Ian Williams, San Francisco (6-1, 305) Age: 27
Williams has been injured for most of his career but was healthy in 2015 and showed his prowess as a run stopper. Bears defensive coordinator Vic Fangio is very familiar with Williams, having coached him for four seasons with the 49ers. His extensive injury history means he'll come cheap and he might be worth an incentive-laden short-term contract.
B.J. Raji, Green Bay (6-2, 337) Age: 30
Raji is still a quality run defender when healthy but he's been banged up the past two seasons. He offers nothing as a pass rusher and turns 30 in July. The Bears don't need this cheesehead.
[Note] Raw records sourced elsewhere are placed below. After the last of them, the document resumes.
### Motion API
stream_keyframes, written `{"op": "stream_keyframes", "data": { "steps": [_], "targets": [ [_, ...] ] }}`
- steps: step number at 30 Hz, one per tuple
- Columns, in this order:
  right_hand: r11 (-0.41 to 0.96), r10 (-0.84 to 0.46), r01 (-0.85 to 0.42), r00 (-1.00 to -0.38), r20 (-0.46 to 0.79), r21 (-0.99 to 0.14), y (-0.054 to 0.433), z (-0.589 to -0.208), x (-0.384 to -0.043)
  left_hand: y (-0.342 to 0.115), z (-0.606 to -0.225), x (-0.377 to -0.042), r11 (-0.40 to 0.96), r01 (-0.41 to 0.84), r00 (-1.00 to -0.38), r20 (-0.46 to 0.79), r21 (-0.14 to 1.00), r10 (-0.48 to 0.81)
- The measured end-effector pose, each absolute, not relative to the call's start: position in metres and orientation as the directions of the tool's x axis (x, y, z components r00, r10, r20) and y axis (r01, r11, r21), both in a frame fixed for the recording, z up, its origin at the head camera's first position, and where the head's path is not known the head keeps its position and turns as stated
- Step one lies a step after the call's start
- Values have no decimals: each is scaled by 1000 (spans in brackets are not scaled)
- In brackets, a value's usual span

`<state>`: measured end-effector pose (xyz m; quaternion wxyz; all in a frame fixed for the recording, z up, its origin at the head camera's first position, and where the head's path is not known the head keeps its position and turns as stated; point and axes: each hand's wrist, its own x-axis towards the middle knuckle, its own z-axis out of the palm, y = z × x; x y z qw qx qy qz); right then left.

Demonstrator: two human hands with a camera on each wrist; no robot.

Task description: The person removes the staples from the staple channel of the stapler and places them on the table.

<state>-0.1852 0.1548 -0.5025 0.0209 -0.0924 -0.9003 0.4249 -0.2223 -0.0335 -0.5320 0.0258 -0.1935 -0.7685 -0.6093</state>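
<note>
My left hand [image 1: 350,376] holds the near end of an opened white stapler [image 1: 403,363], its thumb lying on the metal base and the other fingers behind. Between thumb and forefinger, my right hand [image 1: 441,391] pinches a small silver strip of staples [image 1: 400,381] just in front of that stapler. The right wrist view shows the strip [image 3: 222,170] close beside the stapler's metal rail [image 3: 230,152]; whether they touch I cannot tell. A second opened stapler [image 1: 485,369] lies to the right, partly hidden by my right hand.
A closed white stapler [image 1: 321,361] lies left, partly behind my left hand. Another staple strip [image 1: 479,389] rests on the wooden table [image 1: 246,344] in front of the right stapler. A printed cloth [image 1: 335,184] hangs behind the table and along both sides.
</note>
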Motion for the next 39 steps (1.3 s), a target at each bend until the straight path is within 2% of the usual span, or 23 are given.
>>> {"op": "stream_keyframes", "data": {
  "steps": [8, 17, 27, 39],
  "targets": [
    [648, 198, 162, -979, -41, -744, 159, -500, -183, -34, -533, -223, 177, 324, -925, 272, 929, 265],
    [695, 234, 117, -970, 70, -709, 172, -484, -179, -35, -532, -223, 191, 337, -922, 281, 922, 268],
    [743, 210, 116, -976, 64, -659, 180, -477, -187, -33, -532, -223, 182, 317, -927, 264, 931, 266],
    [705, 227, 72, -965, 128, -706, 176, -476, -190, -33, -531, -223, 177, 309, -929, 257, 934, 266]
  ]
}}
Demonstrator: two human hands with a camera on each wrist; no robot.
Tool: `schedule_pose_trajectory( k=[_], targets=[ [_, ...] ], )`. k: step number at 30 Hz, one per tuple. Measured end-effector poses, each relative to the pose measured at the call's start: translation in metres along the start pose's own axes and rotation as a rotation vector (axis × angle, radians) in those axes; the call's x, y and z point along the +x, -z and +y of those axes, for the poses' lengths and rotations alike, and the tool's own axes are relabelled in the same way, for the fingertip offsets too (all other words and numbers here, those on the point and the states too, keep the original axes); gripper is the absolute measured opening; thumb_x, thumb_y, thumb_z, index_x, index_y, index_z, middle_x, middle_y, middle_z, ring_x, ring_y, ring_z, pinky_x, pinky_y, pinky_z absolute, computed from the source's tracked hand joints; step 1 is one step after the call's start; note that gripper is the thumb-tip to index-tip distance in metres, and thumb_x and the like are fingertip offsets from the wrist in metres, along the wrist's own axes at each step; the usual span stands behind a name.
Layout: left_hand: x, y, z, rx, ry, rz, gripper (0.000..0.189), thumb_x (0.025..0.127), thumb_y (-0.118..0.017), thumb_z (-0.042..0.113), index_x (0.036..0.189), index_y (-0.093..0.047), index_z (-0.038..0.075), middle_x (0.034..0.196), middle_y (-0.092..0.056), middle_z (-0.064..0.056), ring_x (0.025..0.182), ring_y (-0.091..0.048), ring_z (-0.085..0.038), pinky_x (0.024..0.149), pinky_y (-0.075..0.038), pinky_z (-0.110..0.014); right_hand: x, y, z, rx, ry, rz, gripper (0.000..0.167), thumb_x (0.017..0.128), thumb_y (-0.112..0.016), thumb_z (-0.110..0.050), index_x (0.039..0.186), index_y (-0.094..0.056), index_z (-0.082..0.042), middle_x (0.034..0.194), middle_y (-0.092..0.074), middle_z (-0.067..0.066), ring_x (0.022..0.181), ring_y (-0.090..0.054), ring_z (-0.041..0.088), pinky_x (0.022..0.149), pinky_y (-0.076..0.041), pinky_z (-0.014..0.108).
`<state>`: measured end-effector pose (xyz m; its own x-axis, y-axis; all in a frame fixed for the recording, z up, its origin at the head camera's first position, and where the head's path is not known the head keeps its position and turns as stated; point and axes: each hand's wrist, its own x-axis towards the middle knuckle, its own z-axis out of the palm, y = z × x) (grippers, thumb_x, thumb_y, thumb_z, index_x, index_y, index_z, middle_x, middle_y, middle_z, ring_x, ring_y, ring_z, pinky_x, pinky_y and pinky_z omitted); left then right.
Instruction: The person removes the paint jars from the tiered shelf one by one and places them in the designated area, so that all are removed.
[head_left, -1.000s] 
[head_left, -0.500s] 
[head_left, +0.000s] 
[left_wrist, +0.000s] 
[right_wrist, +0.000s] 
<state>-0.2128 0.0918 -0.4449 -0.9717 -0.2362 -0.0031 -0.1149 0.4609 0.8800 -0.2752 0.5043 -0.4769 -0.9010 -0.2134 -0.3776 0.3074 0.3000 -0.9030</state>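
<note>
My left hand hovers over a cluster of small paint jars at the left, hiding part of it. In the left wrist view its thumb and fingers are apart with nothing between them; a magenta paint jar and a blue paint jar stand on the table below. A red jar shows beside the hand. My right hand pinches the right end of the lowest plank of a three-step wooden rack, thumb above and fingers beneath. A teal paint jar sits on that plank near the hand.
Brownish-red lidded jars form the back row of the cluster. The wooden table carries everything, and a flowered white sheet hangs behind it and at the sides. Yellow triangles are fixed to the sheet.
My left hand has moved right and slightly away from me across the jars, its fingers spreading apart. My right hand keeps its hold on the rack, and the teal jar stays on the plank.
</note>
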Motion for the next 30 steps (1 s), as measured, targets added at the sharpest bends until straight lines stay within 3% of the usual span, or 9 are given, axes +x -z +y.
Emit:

Terrance Knighton, Washington (6-3, 354) Age: 30
Knighton thought he would break the bank in free agency last year, potentially from the Bears and his former head coach, but he overestimated his value and was forced to sign a one-year deal with the Redskins. He's enormous and his weight has always been an issue. He was decent against the run last year but nearly invisible as a pass rusher. He also turns 30 in July, meaning he's a short-term option at best.
Haloti Ngata, Detroit (6-4, 345) Age: 32
For a three-year stretch in Baltimore, Ngata was an unstoppable force at nose tackle. Yet he's faded late in his career and has just 6.0 sacks the last three years combined - compared to 15.5 total sack the previous three years. He also struggled to find consistency as a run defender and at age 32, he's not likely to get better going forward.
Cedric Thornton, Philadelphia (6-4, 309) Age: 28
Thornton is one of the best run-stuffing 5-technique defensive ends in the NFL. He offers little as a pass rusher - he has 4.0 sacks the past four years combined - but he would be a huge boost to Chicago's run defense on 1st and 2nd down.
Henry Melton, Tampa Bay (6-3, 290) Age: 29
Bears fans are well aware of Melton's prowess on passing downs. He's still a quality pass rusher but he's a liability against the run. Still, the Bears run a hybrid defense in which Melton could excel as a part-time pass rusher on passing downs. He'd also come very cheap and hasn't missed a single regular-season contest the past two years.
Akiem Hicks, New England (6-5, 324) Age: 26
Letroy Guion, Green Bay (6-4, 322) Age: 29
Mike DeVito, Kansas City (6-3, 305) Age: 32
Kendall Reyes, San Diego (6-4, 300) Age: 26
Kevin Williams, New Orleans (6-4, 311) Age: 36
Corbin Bryant, Buffalo (6-4, 300) Age: 28
Al Woods, Tennessee (6-4, 307) Age: 29
Steve McLendon, Pittsburgh (6-3, 310) Age: 30
Sammie Lee Hill, Tennessee (6-4, 328) Age: 29
Pat Sims, Cincinnati (6-2, 340) Age: 30
Red Bryant, Arizona (6-4, 323) Age: 32
Jaye Howard: Wilkerson, Jackson and Harrison are outstanding options but all three are going to cost an arm and a leg. Howard is only 27 and is just now entering his prime. He's agile and powerful, with the ability to two-gap against the run and collapse the pocket in the face of opposing quarterbacks. Howard isn't as big of a name as some of the others on this list, so the Bears should be able to sign him at a cap-friendly price. His presence at 5-technique, as well as 3-technique on passing downs, would be a big boost to Chicago's defensive line.
A solid Plan B is Cedric Thornton. He's a one-dimensional player but his run-stopping prowess is something else. He's played in a 3-4 for most of his career and knows how to eat up space, shed blocks and make tackles. He'd be a solid secondary option.
In terms of a pure pass rusher, Henry Melton should not be ignored. He's been relatively healthy the past two seasons and had 2.0 sacks and 9 QB hits in limited action last season. He'll command just the veteran minimum and could add the pass rush Chicago desperately needs on 3rd down.